На примятую подушку.
На ней должны были бы сегодня утром остаться вмятины от двух голов. Но горничная взбивала ее, продавленную лишь одной женской головой.
И тоже, наверно, думала — «Вот болван!»..........
… нет, она должна была думать — «Ma tu pensi, che imbecille!».
Этого всего не было.
Я слишком был еще высоко, чтобы вываляться в такой отборной грязи. Но мука была… да, была мука недовершенного истинно-мужского. Мне жестоко мстила моя смирённая, но не смирившаяся самость, хотя я верил, что Галя не желала такой грубой «логики» событий, что она не впустила бы меня к себе прошлой ночью и была бы уязвлена, если бы почувствовала, что я к этому склонен.
«…или пусть меня отправят в желтый дом, потому что я помешанный! Я всё еще верю в любовь, в дружбу, честность…»

Да.
Написал записку.
И коротко метнувшись по маленькой комнатке в поисках тайника, остановил взгляд на паре туфель.
...............на вокзале...................
..........каждым острым шажком.....................
Я вспомнил, как она прокалывала меня остриями этих каблучков и через образовавшиеся отверстия входила… втекала всей своей струящейся длиной, — всей женской своей готовностью в мою неподготовленность, всем своим долгим ожиданием в мой полный, нет... почти полный расплох.
И я вложил записку в одну из этих туфель.
В левую.
Листок я сложил маленьким острым квадратиком, и тут же поморщился, представив себе, как она просовывает ногу в эту узкую темноту и....
вскрикивает от боли, поранив пальчики об острый угол.
Ишь ты, — пальчики!
Нет того, чтобы подумать просто — пальцы, пальцы левой ноги.
Я подумал — «пальчики», (будь я проклят со всем моим фетишизмом в духе позднего Регентства!), хотя при ее росте у нее могли быть только пальцы.
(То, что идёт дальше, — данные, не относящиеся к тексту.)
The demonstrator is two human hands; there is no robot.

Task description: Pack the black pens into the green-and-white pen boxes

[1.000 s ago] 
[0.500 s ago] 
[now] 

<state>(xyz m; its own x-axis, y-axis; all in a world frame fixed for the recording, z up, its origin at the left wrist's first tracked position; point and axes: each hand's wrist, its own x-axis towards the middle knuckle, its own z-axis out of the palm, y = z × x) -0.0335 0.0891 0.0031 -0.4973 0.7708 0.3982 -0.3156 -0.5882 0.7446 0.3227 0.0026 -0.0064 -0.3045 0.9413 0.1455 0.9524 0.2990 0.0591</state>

Если женщина втекла тебе в грудь всею своею длиной, то до самой минуты встречи твоих губ с ее ступнями это будут «пальчики». И даже после, когда разумное станет уже очевидным, они еще долго будут «пальчики». О, мужчины… бойтесь того момента, когда «пальчики» превращаются в пальцы. Это и есть смерть очарования.
Пальчики-мальчики…

Да.
Но ей Богу! не помню — что я написал в этой записке. Что-то… что-то такое об уже родном, уже своем, (в смысле — моем)… о запахе и вкусе…
А-а-а… все эротоманы одинаковы!
Столкнешься, бывало, с чьими-то «откровениями» так даже обидно.
Невозможно добиться своеобразия в постели.
Там мы все одинаково оригинальны, то есть дотошно воспроизводим  оригинал прародительской невоздержанности.


*      *      *

Они пришли, и в маленьком номере стало тесно.
Две рослые женщины…
Уже не было времени им принимать душ.
И слава Богу!
Еще мне недоставало слушать ее наготу под струями за тонкой перегородкой. Они были обе радостны, хотя Галя жаловалась на головную боль.
Прилегли с разных сторон от меня: жена — одесную, а та — ошую.
Она легла не на спину, а на бок, лицом ко мне, подперев голову правой рукой. (Нет... ты никогда не доживешь до двух вмятин на подушке!)
— Ну расскажи, — спросила жена, — где был, что видел? Написал что-нибудь?
— Да так, кое-что…
 — Хорош-ш-о! — она удовлетворенно откинулась на подушку рядом со мной. (Нет… это совершенно ненормальная жена!)
— А знаешь, Галя стих сочинила! —
— Неужели?! Видишь, как благотворно наше общество для подрастающего поколения. —
Я повернул голову к Гале и увидел её взгляд – улыбку... слёзы.
— Галя просит тебя подарить ей твою книгу. —
— Галочка, да зачем Вам эта тягомотина? Скучно, длинно и… и потом, — я
обернулся в сторону жены, — у нас ведь всего два экземпляра осталось! —
— Ну и что! Ты подари, подари… нам же всё равно еще привезут. —
Мне и правда жалко было отдавать один из немногих причитавшихся мне авторских экземпляров.
Да и не будет она это читать.
Ее литературные интересы ограничиваются прописями письменного предписания: «А теперь ты будешь смотреть сюда!», и прописи эти она регулярно раздает на дискотеках.
— Ну ладно, Галя, давайте книгу… я Вам ее подпишу! —
Написал я, не долго думая, тут же, лежа на кровати, лишь поворотившись на бок, так что мой лоб почти касался ее лба: «Галя, ищите в этой книге то, что похоже на меня и напомнит Вам обо мне. Борис».
Уже невозможно было добавить «с нежностью», потому что нежность уже не выражалась словом.
Потом мы снесли нашу сумку вниз, оставили ее у портье и отправились на ужин.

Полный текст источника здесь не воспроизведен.